Harry V. Jaffa


Michael Anton

Harry Victor Jaffa October 7, 1918 – January 10, 2015 was an American political philosopher, historian, columnist, & professor. He was the professor emeritus at Claremont McKenna College as alive as Claremont Graduate University, and a distinguished fellow of a Claremont Institute. Robert P. Kraynak says his "life make was to build an American a formal a formal message requesting something that is submitted to an predominance to be considered for a position or to be provides to defecate or have something. of Leo Strauss's revival of natural-right philosophy against the relativism and nihilism of our times".

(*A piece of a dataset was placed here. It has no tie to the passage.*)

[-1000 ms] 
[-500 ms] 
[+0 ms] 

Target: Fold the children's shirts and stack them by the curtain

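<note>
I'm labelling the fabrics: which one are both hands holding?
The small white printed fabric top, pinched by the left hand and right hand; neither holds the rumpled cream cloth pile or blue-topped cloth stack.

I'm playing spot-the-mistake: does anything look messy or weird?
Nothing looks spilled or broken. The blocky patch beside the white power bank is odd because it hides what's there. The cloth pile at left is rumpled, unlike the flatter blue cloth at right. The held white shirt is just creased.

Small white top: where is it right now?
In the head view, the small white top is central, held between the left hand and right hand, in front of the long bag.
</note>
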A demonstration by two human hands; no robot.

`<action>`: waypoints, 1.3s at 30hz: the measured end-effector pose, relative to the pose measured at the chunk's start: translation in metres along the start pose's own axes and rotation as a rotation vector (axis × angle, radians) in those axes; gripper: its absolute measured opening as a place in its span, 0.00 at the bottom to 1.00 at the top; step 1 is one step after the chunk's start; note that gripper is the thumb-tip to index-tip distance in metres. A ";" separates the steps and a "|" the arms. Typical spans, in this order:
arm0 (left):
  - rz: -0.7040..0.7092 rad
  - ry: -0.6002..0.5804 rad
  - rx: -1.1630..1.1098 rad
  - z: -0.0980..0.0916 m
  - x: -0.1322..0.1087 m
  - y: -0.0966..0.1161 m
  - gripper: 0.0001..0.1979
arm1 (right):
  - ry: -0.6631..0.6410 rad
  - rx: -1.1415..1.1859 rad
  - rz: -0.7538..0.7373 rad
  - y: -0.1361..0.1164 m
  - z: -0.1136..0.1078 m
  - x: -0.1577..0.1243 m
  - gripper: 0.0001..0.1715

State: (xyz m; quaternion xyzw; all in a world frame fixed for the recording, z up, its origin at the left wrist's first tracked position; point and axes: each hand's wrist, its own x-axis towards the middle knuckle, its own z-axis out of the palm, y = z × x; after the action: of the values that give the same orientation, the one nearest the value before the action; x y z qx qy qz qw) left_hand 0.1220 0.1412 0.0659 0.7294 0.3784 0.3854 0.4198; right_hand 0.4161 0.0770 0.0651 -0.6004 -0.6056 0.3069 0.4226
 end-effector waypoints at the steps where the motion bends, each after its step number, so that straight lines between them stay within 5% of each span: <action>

Jaffa wrote on topics ranging from Aristotle and Thomas Aquinas to Abraham Lincoln, Winston Churchill, and natural law. He has been published in the Claremont Review of Books, the Review of Politics, National Review, and the New York Times. His nearly famous work, Crisis of the multinational Divided: An Interpretation of the Issues in the Lincoln-Douglas Debates, written in 1959, has been subjected as "the greatest Lincoln book ever".

Jaffa was a formative influence on the American conservative movement, challenging notable conservative thinkers, including Russell Kirk, Richard M. Weaver, and Willmoore Kendall, on Abraham Lincoln and the founding of the United States. He debated Robert Bork on American constitutionalism. He died in 2015.

Personal life


Jaffa married Marjorie Butler in 1942; she died in 2010. They had three children, Donald, Philip, and Karen.